*** PROVIDED INFORMATION Section Begins ***
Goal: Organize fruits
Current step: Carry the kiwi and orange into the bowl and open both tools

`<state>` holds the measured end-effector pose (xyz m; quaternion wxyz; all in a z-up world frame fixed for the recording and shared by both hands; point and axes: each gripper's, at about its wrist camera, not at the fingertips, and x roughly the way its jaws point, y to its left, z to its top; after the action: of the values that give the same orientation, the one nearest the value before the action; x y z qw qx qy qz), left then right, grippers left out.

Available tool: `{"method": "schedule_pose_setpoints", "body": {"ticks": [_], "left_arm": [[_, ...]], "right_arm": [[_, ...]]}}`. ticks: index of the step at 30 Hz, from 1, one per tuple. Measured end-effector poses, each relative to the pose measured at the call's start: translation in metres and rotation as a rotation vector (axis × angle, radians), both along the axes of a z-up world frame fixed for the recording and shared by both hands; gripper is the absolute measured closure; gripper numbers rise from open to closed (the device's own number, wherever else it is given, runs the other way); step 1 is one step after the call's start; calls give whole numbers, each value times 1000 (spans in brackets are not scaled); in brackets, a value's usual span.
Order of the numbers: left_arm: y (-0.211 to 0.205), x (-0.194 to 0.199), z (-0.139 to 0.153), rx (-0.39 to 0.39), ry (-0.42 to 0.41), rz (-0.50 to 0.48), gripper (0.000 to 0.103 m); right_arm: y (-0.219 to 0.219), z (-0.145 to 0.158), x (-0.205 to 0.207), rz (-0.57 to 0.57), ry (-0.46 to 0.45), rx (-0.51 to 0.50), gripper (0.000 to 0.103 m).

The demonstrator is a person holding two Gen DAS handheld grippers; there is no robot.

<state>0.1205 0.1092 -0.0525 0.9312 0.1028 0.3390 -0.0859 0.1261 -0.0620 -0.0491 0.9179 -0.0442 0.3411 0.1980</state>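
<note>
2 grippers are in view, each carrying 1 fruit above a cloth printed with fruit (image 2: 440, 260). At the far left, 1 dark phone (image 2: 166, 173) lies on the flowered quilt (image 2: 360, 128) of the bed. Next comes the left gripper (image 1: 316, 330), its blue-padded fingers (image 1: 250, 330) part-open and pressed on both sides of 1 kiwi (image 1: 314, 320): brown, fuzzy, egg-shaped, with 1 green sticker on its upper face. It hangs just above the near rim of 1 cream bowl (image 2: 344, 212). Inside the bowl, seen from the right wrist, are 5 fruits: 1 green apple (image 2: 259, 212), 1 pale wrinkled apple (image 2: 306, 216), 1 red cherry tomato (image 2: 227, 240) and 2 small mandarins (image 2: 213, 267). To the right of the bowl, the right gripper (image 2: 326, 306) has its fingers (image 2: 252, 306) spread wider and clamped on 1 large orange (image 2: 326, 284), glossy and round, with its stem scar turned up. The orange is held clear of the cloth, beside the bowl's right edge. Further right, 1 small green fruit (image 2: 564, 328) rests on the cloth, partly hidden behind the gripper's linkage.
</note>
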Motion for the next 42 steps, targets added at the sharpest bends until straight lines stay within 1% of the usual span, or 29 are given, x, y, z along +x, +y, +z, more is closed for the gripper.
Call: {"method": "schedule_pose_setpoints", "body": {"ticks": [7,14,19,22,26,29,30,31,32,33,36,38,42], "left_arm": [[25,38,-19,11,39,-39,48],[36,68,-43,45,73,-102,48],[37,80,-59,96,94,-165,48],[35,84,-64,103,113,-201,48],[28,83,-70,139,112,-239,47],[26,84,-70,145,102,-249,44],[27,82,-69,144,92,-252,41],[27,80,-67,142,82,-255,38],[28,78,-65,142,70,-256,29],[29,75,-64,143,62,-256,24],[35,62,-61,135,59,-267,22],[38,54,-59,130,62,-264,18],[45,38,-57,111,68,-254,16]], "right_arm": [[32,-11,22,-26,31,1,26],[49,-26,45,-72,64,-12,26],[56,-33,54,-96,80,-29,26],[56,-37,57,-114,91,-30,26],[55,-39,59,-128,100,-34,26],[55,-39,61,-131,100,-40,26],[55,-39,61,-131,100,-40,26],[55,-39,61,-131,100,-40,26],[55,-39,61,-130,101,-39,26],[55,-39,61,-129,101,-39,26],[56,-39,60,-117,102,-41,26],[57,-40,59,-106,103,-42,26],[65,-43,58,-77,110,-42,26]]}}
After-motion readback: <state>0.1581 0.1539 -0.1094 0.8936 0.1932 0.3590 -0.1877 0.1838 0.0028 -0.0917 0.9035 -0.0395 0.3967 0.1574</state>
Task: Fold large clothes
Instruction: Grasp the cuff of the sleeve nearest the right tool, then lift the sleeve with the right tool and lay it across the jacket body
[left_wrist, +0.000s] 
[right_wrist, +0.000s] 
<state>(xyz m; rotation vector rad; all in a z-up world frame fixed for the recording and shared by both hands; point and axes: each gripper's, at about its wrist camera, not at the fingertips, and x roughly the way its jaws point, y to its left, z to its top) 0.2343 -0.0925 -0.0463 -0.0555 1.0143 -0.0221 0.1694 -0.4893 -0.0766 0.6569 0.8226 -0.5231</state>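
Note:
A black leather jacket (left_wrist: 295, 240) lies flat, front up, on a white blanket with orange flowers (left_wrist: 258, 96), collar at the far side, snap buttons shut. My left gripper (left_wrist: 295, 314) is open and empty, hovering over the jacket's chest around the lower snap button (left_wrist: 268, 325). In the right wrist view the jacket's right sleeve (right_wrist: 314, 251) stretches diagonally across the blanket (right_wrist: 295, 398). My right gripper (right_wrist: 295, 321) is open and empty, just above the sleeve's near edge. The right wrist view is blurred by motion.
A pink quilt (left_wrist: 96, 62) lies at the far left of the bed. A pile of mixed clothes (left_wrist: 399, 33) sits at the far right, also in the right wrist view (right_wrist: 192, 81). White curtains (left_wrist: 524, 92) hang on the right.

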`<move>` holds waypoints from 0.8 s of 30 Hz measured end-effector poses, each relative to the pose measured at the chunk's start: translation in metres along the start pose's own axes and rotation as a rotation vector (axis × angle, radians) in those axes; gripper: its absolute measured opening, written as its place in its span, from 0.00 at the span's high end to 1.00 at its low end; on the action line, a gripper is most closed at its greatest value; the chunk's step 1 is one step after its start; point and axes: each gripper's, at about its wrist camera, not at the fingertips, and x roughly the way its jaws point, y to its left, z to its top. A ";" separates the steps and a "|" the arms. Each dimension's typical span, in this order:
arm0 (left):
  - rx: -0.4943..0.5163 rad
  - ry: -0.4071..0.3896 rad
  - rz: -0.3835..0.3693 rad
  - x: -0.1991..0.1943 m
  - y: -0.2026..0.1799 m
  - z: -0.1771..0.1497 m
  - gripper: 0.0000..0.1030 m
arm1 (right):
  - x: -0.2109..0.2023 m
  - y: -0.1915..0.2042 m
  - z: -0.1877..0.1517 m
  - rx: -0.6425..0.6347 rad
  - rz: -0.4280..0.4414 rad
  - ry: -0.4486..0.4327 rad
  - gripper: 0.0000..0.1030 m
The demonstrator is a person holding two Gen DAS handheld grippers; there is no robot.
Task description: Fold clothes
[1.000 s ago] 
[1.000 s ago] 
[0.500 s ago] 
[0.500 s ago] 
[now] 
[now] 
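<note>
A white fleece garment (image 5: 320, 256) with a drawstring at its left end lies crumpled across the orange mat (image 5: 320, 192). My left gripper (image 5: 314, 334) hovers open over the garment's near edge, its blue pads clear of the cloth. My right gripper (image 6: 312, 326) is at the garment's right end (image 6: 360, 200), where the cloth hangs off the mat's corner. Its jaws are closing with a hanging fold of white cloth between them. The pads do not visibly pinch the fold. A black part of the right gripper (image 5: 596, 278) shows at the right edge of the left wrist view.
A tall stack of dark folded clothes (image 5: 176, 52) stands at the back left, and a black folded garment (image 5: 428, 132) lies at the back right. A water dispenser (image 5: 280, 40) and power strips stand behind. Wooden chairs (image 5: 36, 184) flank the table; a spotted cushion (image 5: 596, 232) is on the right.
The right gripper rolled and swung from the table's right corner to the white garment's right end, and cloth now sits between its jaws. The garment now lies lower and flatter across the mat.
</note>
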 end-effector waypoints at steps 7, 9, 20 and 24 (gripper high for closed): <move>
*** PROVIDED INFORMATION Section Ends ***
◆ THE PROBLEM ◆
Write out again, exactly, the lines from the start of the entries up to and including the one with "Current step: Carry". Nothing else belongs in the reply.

◆ SOLVED EXERCISE ◆
Goal: Organize fruits
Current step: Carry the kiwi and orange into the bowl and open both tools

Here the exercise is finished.